■ Task objective ■
In the material below, the lines containing the word "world" are required; copy each of them.

-- Data section follows --

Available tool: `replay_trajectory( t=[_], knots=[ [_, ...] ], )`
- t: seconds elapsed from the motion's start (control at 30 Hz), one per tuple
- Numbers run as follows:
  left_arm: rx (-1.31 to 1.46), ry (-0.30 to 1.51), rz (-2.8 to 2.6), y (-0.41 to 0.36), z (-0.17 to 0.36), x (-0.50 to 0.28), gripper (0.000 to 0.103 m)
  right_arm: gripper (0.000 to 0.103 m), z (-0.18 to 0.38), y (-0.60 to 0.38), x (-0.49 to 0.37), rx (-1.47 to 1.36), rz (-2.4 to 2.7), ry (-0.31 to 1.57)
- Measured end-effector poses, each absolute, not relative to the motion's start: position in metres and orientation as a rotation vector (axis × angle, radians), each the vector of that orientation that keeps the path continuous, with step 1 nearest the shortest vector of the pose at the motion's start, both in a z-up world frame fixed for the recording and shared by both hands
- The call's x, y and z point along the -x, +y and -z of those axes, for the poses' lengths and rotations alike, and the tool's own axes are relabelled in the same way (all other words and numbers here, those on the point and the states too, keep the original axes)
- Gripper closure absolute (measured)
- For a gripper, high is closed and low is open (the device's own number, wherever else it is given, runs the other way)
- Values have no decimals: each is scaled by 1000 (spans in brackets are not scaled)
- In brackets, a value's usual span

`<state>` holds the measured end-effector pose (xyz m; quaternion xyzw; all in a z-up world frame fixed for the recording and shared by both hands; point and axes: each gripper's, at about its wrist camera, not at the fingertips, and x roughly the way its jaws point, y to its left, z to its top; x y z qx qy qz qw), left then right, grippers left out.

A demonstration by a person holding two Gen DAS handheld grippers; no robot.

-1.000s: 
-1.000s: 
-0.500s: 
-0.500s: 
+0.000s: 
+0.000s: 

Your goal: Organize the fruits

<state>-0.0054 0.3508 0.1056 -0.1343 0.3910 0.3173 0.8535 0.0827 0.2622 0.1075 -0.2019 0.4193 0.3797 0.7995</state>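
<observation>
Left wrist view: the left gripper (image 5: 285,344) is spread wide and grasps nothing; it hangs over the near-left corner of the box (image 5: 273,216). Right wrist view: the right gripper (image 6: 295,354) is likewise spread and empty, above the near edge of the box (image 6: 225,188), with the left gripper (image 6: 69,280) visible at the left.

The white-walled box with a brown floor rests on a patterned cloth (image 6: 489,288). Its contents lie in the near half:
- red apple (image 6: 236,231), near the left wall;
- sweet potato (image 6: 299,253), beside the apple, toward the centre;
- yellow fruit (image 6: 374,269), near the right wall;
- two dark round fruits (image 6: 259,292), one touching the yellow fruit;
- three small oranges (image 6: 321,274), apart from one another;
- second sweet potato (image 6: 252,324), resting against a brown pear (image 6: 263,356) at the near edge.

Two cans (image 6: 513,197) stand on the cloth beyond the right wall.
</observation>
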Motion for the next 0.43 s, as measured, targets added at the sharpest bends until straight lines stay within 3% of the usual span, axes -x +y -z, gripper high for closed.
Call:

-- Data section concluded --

■ Response ■
- Measured end-effector poses, each absolute, not relative to the motion's start: position in metres and orientation as a rotation vector (axis × angle, radians), each the vector of that orientation that keeps the path continuous, with step 1 nearest the shortest vector of the pose at the motion's start, both in a z-up world frame fixed for the recording and shared by both hands
`<state>` holds the measured end-effector pose (xyz m; quaternion xyzw; all in a z-up world frame fixed for the recording and shared by both hands; point and axes: each gripper's, at about its wrist camera, not at the fingertips, and x roughly the way its jaws point, y to its left, z to its top; x y z qx qy qz qw), left then right, grippers left out.

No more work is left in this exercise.